- Education: University of Waikato
- Scientific career
- Workplaces: Auckland University of Technology
- Thesis: Local government power relations : a genealogical study (1997);

= Kate Kearins =

New Zealand business academic

Kate Kearins is a New Zealand business academic. She is a Professor at Auckland University of Technology.

==Academic career==

Kearins has multiple degrees from the University of Waikato, including a 1997 PhD titled 'Local government power relations : a genealogical study' and an MA in French from Massey University. She co-authored 'Thesis Survivor Stories: Practical Advice on Getting Through Your PhD or Masters Thesis' with Marilyn Waring.

Since 2003 she has been working at Auckland University of Technology rising to full professor.

Kearins' research focuses on sustainability.

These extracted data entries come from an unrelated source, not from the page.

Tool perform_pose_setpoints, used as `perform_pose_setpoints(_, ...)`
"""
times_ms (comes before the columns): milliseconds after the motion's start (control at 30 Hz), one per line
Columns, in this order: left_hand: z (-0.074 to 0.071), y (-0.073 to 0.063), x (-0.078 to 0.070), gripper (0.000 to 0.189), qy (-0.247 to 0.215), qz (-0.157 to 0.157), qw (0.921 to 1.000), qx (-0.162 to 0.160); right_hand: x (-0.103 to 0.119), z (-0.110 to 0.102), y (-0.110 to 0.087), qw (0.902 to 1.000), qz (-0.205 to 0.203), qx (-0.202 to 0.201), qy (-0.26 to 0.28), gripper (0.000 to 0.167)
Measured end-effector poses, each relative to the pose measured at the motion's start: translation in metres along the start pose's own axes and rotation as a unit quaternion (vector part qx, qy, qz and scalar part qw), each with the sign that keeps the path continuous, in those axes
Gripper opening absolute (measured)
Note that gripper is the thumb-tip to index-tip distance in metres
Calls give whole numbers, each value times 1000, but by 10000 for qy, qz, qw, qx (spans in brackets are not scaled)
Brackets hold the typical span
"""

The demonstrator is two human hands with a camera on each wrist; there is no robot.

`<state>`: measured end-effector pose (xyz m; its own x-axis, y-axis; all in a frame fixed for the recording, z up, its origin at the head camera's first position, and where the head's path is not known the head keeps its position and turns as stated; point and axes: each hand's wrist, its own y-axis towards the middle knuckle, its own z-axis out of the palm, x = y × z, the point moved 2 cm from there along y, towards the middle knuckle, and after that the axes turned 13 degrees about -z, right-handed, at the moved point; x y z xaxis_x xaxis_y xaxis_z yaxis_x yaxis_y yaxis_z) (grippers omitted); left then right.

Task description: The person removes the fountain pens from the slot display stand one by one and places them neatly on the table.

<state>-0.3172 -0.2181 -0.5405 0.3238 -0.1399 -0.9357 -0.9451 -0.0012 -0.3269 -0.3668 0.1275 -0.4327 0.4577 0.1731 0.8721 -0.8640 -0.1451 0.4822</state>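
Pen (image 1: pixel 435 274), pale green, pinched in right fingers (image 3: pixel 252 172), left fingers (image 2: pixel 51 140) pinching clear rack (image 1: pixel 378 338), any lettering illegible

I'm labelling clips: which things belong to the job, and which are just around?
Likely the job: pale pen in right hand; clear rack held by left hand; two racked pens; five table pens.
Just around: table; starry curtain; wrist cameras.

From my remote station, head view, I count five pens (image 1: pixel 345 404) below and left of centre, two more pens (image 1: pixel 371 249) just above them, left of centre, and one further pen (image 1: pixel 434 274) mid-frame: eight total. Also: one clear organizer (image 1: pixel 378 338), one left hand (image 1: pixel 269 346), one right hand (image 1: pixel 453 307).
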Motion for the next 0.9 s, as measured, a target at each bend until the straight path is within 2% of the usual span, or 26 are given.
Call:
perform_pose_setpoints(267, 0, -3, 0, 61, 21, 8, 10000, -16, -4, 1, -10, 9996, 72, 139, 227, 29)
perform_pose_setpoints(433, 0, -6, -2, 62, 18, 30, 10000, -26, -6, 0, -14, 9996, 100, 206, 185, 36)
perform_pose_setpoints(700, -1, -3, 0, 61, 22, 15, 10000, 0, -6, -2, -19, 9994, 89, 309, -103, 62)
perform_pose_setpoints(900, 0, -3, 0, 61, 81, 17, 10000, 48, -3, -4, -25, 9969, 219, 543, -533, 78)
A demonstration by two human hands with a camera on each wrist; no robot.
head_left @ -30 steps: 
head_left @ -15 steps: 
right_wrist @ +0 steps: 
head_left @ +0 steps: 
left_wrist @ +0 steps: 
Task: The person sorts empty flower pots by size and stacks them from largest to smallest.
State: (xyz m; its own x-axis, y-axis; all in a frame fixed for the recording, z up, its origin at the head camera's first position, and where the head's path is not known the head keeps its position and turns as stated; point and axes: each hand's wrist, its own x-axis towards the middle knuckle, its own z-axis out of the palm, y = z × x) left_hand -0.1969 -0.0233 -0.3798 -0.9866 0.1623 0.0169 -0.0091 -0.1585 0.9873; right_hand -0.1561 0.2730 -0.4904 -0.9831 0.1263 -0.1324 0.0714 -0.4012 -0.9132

Kearins is involved in Catholic tertiary education at a national level.

== Selected works ==
- Milne, Markus J., Kate Kearins, and Sara Walton. "Creating adventures in wonderland: The journey metaphor and environmental sustainability." Organization 13, no. 6 (2006): 801–839.
- Livesey, Sharon M., and Kate Kearins. "Transparent and caring corporations? A study of sustainability reports by The Body Shop and Royal Dutch/Shell." Organization & Environment 15, no. 3 (2002): 233–258.
- Kearins, Kate, and Delyse Springett. "Educating for sustainability: Developing critical skills." Journal of management education 27, no. 2 (2003): 188–204.
- Byrch, Christine, Kate Kearins, Markus Milne, and Richard Morgan. "Sustainable “what”? A cognitive approach to understanding sustainable development." Qualitative Research in Accounting & Management 4, no. 1 (2007): 26-52.
- Bendell, Jem, and Kate Kearins. "The political bottom line: the emerging dimension to corporate responsibility for sustainable development." Business Strategy and the Environment 14, no. 6 (2005): 372–383.
- Kearins, Kate (1990). "The question of objectivity in Zola's Thérèse Raquin"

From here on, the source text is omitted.